(TO DO):
Please repeat the lines below, exactly and only, from the one that holds "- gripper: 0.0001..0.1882" through the one that holds "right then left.".

(ENTRIES SUPPLIED):

----

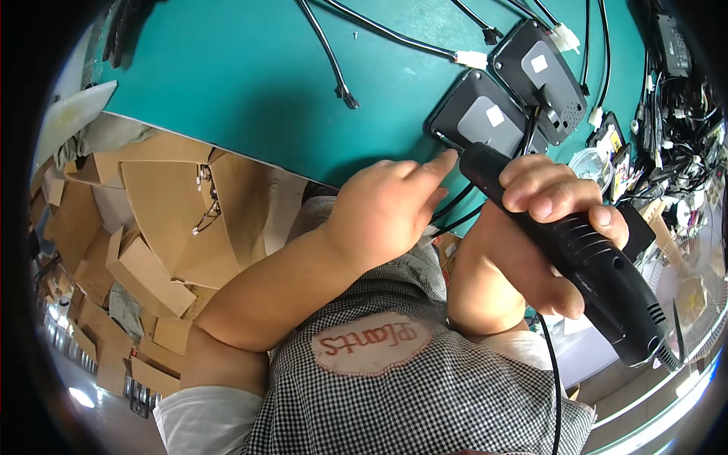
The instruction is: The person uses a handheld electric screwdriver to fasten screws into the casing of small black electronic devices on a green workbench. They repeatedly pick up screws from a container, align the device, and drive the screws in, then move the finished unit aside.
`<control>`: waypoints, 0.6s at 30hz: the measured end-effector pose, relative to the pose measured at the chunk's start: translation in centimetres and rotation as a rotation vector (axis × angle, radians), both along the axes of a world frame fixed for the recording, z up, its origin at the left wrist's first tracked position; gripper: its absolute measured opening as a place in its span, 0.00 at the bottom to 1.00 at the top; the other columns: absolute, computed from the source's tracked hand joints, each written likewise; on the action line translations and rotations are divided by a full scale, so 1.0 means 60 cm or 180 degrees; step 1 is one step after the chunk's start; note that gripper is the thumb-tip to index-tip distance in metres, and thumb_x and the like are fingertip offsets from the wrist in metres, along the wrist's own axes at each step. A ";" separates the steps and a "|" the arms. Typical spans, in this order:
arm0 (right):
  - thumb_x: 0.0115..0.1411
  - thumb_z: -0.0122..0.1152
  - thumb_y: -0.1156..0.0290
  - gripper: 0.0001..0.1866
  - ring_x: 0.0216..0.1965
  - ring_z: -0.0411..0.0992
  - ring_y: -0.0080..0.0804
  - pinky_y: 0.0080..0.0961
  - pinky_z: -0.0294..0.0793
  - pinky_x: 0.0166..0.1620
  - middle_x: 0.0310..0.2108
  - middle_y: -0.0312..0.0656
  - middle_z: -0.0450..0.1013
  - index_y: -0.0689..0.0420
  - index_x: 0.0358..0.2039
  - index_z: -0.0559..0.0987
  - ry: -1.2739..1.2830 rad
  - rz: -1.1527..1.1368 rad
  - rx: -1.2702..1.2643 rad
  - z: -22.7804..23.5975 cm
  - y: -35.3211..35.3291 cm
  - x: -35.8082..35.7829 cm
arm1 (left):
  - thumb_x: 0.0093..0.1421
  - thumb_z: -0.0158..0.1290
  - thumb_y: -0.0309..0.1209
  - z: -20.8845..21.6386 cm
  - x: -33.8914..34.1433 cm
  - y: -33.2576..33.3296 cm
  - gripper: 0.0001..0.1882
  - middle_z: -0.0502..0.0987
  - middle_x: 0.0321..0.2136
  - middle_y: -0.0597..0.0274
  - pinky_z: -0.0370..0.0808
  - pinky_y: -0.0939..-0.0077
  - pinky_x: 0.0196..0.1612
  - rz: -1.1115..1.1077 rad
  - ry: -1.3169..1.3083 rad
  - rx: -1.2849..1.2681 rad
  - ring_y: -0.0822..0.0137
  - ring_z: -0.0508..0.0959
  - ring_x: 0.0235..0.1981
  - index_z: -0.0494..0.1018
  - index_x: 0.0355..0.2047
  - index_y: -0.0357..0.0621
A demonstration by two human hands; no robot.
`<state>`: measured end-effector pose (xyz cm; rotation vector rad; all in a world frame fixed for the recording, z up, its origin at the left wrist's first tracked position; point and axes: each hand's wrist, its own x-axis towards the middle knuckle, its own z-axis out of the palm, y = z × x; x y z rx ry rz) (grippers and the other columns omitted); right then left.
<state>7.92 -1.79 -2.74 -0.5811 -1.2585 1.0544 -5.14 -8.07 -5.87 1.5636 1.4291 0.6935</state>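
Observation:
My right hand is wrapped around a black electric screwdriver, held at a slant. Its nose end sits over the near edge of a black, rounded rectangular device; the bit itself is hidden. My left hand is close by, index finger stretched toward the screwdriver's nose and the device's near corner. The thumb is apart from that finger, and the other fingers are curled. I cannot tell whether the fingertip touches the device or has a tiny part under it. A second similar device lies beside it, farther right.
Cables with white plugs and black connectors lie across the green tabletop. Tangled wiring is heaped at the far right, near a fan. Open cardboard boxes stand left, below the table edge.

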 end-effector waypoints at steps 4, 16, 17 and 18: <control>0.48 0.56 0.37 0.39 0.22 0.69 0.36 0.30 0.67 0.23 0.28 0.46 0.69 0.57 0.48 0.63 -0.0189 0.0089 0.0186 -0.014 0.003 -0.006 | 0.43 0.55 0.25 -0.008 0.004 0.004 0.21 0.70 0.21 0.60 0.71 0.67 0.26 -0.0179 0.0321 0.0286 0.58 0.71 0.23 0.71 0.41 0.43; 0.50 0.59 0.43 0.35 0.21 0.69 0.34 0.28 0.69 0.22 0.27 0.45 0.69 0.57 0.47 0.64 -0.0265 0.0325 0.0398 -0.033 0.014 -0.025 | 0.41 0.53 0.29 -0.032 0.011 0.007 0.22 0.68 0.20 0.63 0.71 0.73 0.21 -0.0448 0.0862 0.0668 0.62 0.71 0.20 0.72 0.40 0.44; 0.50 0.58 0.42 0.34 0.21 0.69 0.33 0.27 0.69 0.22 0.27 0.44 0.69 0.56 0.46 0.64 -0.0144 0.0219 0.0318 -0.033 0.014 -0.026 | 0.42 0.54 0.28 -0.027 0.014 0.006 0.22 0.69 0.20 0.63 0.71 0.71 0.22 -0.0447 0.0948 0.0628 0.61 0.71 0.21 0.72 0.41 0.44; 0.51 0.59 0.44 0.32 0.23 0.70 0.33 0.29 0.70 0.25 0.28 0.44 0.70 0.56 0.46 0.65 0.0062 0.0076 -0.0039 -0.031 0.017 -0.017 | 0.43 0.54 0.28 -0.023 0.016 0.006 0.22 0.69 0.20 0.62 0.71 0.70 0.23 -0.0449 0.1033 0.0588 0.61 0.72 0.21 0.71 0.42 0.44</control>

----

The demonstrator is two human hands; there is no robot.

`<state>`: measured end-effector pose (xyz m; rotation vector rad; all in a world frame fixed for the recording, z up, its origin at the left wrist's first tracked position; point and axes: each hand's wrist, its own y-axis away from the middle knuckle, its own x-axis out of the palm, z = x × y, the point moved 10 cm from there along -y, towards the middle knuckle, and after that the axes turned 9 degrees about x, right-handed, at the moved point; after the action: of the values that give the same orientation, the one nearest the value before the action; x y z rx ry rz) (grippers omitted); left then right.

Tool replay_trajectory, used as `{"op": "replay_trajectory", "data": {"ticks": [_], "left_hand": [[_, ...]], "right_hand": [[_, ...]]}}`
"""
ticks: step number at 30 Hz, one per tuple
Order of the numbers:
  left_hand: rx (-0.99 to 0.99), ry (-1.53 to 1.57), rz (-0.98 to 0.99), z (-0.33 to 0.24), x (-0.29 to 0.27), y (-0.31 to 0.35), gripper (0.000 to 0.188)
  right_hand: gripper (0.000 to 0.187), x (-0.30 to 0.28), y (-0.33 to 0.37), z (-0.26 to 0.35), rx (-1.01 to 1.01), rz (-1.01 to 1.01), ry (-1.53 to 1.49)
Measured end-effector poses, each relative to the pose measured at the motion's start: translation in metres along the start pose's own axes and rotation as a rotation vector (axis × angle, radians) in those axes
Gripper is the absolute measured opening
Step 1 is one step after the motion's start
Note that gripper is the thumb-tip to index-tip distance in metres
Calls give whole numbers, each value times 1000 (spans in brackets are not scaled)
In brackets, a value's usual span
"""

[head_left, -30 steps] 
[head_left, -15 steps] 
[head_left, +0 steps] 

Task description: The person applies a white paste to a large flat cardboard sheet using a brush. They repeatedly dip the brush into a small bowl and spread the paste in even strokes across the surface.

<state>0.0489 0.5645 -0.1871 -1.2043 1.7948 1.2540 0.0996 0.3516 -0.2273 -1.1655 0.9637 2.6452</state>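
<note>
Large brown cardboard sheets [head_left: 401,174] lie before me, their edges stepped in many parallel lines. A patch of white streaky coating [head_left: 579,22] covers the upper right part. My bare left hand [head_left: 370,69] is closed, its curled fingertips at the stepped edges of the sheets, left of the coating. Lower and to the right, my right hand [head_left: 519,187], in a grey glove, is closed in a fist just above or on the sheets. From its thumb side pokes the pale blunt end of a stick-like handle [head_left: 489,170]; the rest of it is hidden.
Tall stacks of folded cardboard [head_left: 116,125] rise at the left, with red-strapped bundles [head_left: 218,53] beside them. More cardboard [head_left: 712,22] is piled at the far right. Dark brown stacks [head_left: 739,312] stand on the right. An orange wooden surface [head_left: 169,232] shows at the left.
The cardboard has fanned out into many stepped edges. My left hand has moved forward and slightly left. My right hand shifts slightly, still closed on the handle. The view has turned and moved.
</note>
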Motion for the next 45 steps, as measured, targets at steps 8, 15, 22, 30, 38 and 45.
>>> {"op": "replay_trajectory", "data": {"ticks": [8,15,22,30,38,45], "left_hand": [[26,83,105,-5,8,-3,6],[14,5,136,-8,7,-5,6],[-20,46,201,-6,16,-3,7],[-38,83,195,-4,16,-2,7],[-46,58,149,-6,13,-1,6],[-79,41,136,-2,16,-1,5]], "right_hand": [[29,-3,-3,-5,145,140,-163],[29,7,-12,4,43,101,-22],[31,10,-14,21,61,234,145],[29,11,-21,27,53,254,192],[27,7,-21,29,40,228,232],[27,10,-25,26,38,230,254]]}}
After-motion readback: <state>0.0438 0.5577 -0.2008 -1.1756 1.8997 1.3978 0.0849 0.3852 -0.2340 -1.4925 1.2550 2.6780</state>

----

(TASK OUTPUT):
  - gripper: 0.0001..0.1882
  - middle_z: -0.0502..0.0987
  - middle_x: 0.0321..0.2136
  - middle_y: -0.0597..0.0274
  - pinky_z: -0.0370..0.0808
  - pinky_y: -0.0939..-0.0077
  - pinky_x: 0.0196..0.1612
  - rz: -1.1115..1.1077 rad
  - ry: -1.3169..1.3083 rad
  - rx: -1.2849..1.2681 rad
  - ring_y: -0.0822..0.0137
  - ring_z: -0.0508..0.0959
  - ring_x: 0.0235..0.1981
  - index_z: -0.0494..0.1018
  - index_x: 0.0355..0.2047
  - index_y: -0.0357..0.0621
A demonstration by two human hands; no robot.
`<state>`: measured end-effector pose (xyz cm; rotation vector rad; all in a world frame fixed for the recording, z up, its origin at the left wrist's first tracked position; point and axes: each hand's wrist, its own x-axis towards the middle knuckle, its own z-axis out of the palm, y = z × x; x y z rx ry rz) (grippers and the other columns omitted); right then left.

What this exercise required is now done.